ABOUT THIS EXERCISE: Your answer must be every line of the data that holds the string "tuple".

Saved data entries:
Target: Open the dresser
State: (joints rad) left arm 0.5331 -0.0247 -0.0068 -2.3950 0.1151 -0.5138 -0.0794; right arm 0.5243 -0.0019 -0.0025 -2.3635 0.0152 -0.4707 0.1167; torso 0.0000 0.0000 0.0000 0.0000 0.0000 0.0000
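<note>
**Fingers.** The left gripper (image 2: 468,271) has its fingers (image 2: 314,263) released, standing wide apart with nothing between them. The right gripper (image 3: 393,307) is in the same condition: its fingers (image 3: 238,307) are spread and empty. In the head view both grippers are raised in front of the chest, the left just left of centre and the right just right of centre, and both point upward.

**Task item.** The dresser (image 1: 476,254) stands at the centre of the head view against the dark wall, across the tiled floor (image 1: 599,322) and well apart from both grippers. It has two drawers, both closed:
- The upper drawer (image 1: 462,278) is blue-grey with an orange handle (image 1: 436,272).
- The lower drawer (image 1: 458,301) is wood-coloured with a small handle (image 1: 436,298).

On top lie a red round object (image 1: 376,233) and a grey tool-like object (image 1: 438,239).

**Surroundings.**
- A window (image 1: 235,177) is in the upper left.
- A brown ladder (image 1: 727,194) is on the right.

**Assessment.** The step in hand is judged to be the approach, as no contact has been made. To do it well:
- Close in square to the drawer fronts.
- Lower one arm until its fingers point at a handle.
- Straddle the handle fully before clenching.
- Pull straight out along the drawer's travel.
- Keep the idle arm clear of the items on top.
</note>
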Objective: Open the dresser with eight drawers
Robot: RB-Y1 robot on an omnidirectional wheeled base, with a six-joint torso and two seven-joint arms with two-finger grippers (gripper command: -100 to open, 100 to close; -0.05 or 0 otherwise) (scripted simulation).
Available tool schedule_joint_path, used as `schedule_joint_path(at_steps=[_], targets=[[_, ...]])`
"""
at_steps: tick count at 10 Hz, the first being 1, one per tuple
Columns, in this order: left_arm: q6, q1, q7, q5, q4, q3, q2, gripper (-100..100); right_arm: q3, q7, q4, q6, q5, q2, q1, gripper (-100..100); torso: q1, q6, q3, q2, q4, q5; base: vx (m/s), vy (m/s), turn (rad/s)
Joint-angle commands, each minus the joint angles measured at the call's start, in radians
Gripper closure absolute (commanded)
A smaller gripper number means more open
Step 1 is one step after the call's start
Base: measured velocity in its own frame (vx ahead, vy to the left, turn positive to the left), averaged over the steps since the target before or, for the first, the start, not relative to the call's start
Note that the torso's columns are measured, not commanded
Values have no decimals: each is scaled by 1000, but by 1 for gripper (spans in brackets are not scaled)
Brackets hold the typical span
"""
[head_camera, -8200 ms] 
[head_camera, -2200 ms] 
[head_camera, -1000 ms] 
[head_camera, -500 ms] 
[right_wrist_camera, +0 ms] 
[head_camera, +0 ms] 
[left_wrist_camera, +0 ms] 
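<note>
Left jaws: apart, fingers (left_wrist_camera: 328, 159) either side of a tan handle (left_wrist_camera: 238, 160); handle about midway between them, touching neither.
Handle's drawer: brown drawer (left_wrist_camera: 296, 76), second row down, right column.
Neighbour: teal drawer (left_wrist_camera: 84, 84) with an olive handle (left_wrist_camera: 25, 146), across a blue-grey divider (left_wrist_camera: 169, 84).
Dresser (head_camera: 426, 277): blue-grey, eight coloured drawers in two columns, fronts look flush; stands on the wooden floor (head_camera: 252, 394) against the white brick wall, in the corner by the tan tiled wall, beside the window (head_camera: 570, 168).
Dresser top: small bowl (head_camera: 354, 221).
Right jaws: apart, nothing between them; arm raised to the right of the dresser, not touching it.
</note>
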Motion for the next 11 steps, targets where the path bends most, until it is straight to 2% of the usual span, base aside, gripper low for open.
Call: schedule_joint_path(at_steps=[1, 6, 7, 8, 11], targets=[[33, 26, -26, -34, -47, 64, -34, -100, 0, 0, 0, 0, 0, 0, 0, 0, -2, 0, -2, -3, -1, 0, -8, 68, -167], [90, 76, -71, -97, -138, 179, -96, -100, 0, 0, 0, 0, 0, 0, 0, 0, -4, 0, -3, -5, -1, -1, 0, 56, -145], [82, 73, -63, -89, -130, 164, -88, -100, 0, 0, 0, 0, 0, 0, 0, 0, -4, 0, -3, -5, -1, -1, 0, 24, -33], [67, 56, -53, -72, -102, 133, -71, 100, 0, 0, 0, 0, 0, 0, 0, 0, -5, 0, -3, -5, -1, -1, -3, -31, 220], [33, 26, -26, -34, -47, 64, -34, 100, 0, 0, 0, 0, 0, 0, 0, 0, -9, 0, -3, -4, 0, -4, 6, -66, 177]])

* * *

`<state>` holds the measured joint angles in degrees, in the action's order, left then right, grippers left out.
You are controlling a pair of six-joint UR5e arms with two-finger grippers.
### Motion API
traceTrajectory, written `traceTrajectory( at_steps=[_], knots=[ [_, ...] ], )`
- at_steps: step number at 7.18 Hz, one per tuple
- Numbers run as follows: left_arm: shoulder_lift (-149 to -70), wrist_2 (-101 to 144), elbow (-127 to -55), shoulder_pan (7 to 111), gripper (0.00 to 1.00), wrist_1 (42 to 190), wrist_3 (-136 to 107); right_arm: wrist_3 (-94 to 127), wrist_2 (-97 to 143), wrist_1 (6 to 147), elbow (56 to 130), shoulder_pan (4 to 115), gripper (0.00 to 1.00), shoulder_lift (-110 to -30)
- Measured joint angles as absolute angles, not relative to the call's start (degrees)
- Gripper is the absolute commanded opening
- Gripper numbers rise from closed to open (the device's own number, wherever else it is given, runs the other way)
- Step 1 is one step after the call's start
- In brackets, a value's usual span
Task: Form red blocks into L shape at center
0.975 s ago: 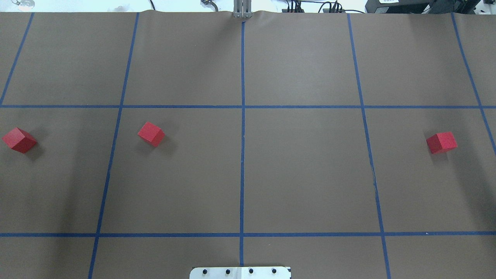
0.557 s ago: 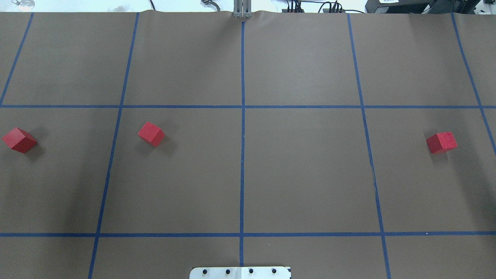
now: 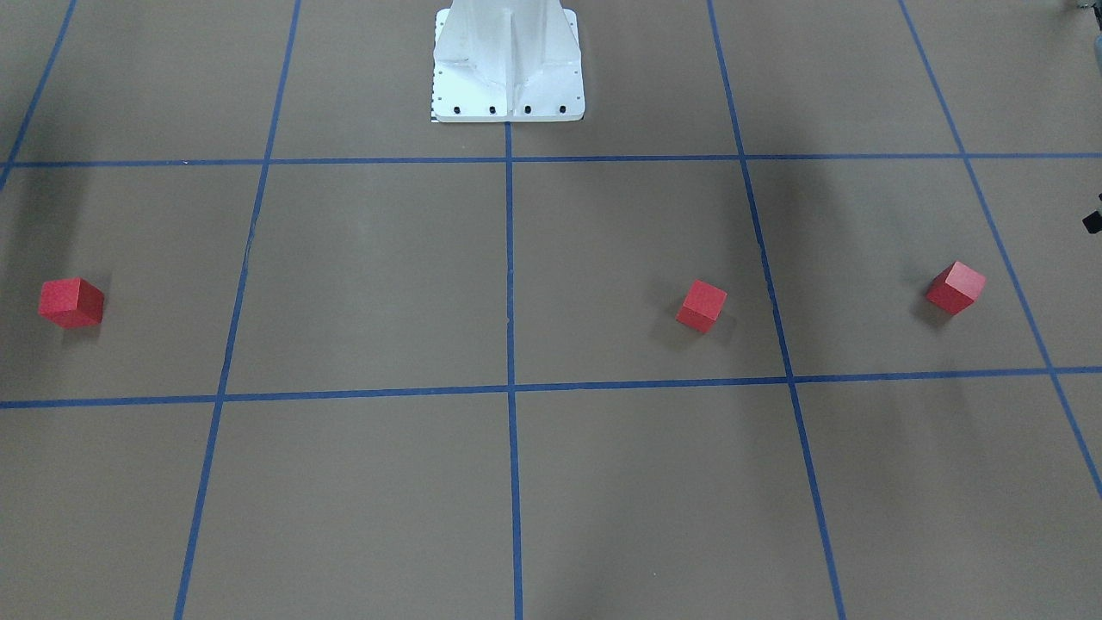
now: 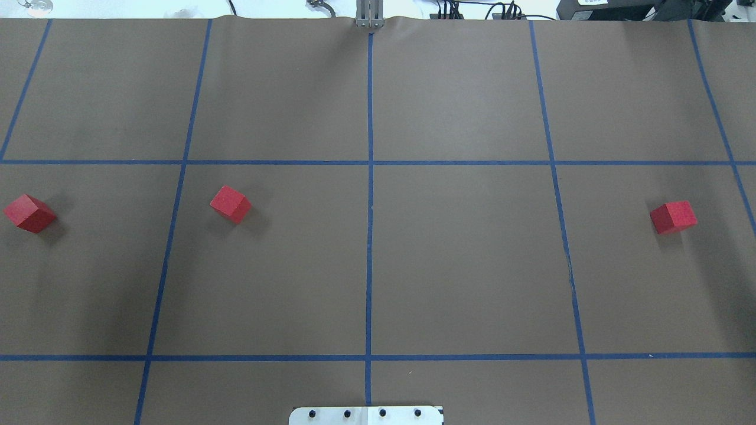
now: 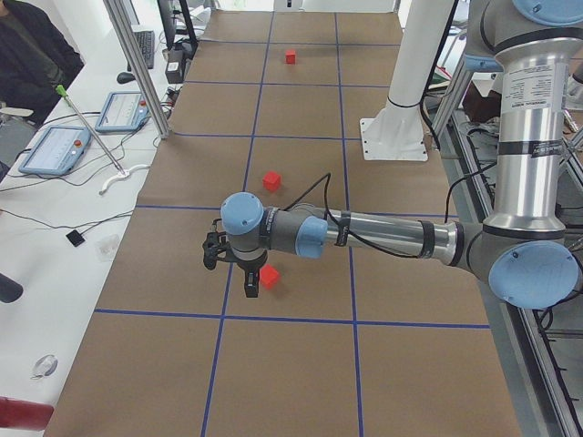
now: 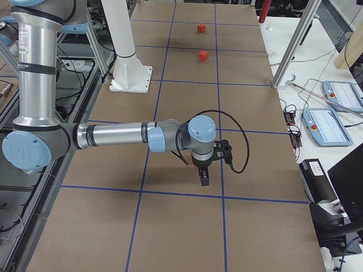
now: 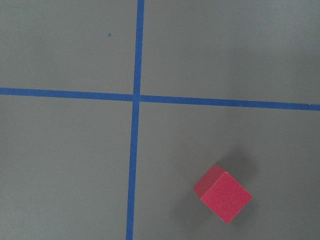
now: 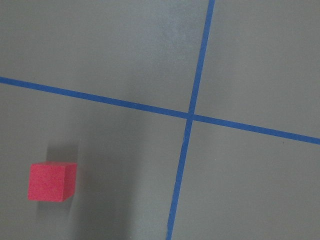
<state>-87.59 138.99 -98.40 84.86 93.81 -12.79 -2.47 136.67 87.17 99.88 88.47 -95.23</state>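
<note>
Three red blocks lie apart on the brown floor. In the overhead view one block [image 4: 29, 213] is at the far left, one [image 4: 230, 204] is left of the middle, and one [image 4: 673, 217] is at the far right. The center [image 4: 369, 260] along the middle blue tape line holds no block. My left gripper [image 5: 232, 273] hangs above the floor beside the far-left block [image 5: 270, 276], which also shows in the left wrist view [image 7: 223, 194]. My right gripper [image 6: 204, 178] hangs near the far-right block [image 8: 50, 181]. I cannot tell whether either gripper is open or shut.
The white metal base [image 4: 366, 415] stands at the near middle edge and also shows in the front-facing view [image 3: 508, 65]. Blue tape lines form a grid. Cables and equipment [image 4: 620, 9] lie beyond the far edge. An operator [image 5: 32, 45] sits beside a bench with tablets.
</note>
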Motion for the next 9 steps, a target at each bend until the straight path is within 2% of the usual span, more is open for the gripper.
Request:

ANSWER SPACE:
at_steps: tick count at 10 Hz, the first being 1, one per tuple
- at_steps: step number at 7.18 Hz, one per tuple

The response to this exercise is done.